Newspaper reporters sired during an era of journalistic grit are disappearing almost too fast to count, as their very industry is flushed away due to a declining readership, hedge fund greed and, to be brutally honest, centers of so-called education which can barely teach up-and-coming adults to read, let alone think.
Journalist Billy Cox, now on his own like so many others of his craft, continues to do those interested in UFOs a high favor by continuing to make sense of facts and findings that often get mangled in the process of communication.
Cox's impressions of this month's "open" congressional UFO alias UAP hearings are worth their weight. Contact his site via the link in my link list.
Fortunately, Frank Warren (UFO Chronicles -- see link) also features Billy Cox's articles on occasion.
Today, we unapologetically feature a direct quote from Billy Cox's latest writing in the visual displayed here. He couldn't have said it better or asked a more all-encompassing question.

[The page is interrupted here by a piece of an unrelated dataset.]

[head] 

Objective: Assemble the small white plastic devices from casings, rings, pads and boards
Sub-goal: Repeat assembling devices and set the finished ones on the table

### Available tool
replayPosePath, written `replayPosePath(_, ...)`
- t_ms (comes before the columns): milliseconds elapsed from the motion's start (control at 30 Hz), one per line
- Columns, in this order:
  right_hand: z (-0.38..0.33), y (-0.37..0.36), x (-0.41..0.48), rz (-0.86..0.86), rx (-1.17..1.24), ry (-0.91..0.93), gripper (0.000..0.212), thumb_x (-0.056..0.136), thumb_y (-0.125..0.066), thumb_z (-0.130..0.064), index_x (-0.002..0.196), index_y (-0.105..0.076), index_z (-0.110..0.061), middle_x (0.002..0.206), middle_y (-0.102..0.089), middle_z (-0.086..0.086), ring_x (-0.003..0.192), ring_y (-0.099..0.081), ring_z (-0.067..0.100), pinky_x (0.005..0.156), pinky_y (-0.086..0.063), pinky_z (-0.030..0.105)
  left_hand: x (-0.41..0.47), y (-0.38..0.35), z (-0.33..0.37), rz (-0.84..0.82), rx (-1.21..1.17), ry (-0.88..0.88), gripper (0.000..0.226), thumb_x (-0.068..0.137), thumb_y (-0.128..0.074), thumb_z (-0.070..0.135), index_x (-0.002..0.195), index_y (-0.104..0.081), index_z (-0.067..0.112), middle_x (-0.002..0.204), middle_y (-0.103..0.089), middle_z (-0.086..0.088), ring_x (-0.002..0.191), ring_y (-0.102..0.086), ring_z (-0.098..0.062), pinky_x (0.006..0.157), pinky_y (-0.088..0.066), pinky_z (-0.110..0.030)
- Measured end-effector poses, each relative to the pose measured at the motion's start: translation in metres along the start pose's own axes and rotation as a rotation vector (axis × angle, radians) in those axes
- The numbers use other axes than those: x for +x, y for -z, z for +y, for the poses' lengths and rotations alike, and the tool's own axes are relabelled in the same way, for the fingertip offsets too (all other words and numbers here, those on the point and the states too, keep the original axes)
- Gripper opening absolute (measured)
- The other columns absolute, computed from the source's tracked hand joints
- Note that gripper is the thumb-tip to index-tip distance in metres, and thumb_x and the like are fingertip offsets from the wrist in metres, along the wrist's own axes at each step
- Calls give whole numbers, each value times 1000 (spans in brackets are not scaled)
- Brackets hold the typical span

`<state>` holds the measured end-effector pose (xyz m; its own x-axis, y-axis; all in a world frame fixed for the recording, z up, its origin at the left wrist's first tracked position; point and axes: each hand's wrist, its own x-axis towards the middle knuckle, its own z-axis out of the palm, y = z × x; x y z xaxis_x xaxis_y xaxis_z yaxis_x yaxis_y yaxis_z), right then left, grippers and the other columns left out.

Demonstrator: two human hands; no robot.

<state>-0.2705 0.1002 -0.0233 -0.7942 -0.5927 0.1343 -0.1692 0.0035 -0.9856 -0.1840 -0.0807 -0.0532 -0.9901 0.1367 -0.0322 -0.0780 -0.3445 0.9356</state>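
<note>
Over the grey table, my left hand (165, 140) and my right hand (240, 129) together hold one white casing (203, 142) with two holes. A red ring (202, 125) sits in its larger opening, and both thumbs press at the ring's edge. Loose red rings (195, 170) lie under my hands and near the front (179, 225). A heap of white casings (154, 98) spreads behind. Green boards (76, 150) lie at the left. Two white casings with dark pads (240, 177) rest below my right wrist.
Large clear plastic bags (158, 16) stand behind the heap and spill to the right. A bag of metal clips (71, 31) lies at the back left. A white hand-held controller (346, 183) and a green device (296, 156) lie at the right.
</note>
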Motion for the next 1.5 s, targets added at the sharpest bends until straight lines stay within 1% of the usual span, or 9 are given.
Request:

Shooting the kids, Texas style: That makes two 18 year old individuals responsible for mass-murder in the past week or so. What to do? Don't ask me, I can't fix what society and political monsters have created for young people over the decades. I do know this -- when shooters go bat-crazy at the trigger, there's no place better for exercising their murderous skills than places where there are no competing guns to interfere. Like schools.
While national, state and local politicians and TV talking heads consume the next few days calling for absurd solutions to reel in and condemn metal instead of mental, I will patiently sit back and wait for a potential Supreme Court decision that allows all manner of people to carry and conceal firearms capable of curtailing mass-murder incidents, car-jackings, street crimes and other brutal pop-up occasions in short order. Cops are great, but arriving just in time to take photos and draw chalk lines isn't much of a solution for an incident that started and ended only precious minutes before.